La base de structures 3D d’IMGT®, IMGT/3Dstructure-DB [12], et les outils d’analyse de structures, IMGT/DomainGapAlign, IMGT/Domain-Superimpose, intègrent la numérotation unique IMGT® et la représentation graphique « IMGT Collier de Perles » (Figure 2) qui permet de passer facilement d’une séquence protéique à une structure 3D [13]. Dans le cas d’un domaine variable d’anticorps, les trois boucles hypervariables qui assurent la spécificité de l’anticorps vis-à-vis de l’antigène sont aisément visualisées. Aujourd’hui les IMGT Collier de Perles ont été adoptés par toute la communauté scientifique, et l’expression est en français dans les publications scientifiques.
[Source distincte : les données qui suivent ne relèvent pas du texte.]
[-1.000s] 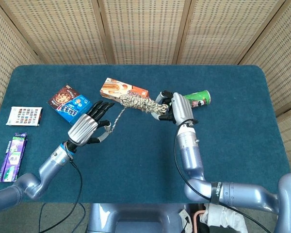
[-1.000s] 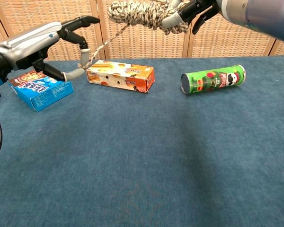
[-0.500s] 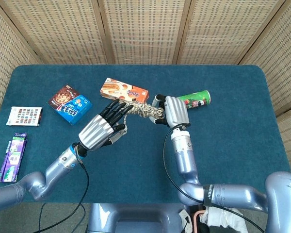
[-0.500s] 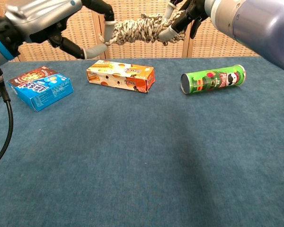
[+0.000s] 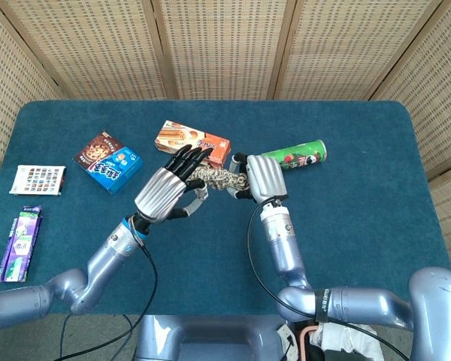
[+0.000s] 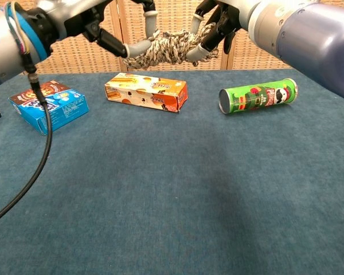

Ces résultats sont particulièrement importants dans le domaine de l’ingénierie et de l’humanisation des anticorps thérapeutiques [14, 15]. Lorsqu’un anticorps murin est injecté à un patient, une réponse immunitaire se produit contre cet anticorps d’une autre espèce, ce qui réduit son efficacité. L’humanisation consiste à greffer les boucles hypervariables murines, qui confèrent la spécificité, sur un anticorps humain. L’outil IMGT/Collier-de-Perles permet de délimiter précisément les parties à greffer. Ce qui explique l’intérêt des industries pharmaceutiques pour les bases et outils d’IMGT®.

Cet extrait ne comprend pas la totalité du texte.